Yet, it was in the liminal space of his four-year sojourn in China that Ayo rediscovered his passion, ignited by a friend’s casual snapshot and consummated by the acquisition of his Nikon D7200 camera. Here, the young Ayo learned the indispensable lesson that art need not announce itself with fanfare; sometimes it merely awaits the lightest touch to bloom.
Upon his return to Nigeria after his studies in China, Ayo made the deliberate decision to shed the label of “hobbyist.” In a market still finding its footing in digital photography and contemporary visual art, he carved a niche by focusing on women’s portraiture—a choice both intuitive and revolutionary.
Women, he observed, welcomed the camera’s gaze in ways that spoke to deeper narratives of resilience and grace. This gradually knitted the flow of other themes in his work.

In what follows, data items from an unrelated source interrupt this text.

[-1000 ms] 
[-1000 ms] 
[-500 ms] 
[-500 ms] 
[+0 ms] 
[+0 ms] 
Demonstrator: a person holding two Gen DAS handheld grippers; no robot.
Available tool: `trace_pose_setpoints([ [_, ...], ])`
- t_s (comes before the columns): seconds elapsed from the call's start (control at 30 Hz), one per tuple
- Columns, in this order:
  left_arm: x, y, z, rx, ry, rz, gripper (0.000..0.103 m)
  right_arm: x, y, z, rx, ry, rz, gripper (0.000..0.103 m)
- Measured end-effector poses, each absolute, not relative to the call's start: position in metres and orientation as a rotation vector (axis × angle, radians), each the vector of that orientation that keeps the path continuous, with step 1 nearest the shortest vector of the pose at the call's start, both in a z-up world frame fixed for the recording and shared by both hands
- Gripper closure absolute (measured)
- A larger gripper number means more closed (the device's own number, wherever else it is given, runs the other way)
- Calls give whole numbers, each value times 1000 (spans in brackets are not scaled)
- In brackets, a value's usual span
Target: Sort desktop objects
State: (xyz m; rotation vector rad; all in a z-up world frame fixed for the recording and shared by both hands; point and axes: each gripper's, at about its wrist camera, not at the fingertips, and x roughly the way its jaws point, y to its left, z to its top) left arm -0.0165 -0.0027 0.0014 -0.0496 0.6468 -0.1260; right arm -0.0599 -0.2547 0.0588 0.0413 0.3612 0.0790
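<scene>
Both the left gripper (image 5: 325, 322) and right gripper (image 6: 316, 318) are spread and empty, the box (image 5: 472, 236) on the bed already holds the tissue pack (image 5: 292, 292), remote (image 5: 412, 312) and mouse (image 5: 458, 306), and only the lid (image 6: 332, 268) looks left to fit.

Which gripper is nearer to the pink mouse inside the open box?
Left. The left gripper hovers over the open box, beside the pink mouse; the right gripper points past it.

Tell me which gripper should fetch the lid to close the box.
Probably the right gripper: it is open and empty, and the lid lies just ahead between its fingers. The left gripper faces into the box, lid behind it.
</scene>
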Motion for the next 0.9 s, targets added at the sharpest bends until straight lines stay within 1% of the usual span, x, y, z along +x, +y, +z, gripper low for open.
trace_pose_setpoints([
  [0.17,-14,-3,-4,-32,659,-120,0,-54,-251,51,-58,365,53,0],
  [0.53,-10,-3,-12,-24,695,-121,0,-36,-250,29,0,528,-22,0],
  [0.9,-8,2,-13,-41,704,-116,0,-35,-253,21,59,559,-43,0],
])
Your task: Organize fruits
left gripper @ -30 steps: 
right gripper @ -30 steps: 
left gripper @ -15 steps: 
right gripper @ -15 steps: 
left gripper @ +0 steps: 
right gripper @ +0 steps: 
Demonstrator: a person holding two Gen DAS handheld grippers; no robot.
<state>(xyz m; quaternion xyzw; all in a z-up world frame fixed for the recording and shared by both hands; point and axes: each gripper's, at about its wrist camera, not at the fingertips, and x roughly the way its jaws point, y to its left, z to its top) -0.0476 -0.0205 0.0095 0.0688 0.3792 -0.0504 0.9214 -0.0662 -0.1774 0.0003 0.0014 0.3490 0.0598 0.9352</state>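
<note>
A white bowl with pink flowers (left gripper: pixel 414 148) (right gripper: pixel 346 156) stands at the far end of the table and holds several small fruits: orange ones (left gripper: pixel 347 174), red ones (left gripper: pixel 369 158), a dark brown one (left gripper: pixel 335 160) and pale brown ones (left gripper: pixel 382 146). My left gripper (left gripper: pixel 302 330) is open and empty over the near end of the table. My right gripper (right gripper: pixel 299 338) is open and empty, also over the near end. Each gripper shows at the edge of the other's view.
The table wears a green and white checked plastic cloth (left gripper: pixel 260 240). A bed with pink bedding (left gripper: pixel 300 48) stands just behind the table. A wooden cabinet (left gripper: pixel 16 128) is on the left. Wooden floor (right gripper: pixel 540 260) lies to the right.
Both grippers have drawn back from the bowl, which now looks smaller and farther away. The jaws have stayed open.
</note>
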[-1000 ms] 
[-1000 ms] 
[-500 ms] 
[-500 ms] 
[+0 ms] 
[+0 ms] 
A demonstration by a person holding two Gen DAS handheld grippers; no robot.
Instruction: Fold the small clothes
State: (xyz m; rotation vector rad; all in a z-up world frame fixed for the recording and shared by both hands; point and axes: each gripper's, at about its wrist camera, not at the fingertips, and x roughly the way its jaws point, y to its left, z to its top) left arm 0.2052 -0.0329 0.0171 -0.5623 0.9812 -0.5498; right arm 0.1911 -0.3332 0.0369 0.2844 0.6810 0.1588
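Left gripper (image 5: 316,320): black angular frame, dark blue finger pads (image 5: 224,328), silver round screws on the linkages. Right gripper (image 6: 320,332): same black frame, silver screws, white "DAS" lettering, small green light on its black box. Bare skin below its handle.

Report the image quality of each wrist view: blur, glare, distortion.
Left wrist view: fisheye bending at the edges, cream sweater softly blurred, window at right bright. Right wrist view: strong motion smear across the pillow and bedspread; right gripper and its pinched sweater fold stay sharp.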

By 2020, projects such as Crowned in Innocence, which challenges how Black boys are seen, too often adultified or criminalised, by showing them instead as vulnerable, sacred, and worthy of tenderness; and Woman of Colour, a series celebrating the beauty and individuality of non-white women, Black women to be precise, in intentional, high-impact artworks laid the groundwork for his subsequent exhibitions and critical acclaim.
An Archive of Soft Power and the Dialogue of Chiaroscuro as a Cultural Strategy
From the first moment one encounters Ayo’s luminous oeuvre, it becomes unmistakably clear that we are in the presence of a visual artist whose vision is at once both deeply rooted and boldly expansive.
Ayo’s mature practice coalesces around a mission articulated in his artist statement: “challenging stereotypes while honouring diasporic legacies.” This ethos, he explains, is personal yet urgent: “I focus on these themes because they form the emotional and cultural foundation of my practice.”
While in the diaspora, he encountered a visual void where images that reflected the fullness of Black identity were scarce, inspiring the project “Diaspora Bloom.” Thus, his work became an “archive of presence,” a counterpoint to erasure.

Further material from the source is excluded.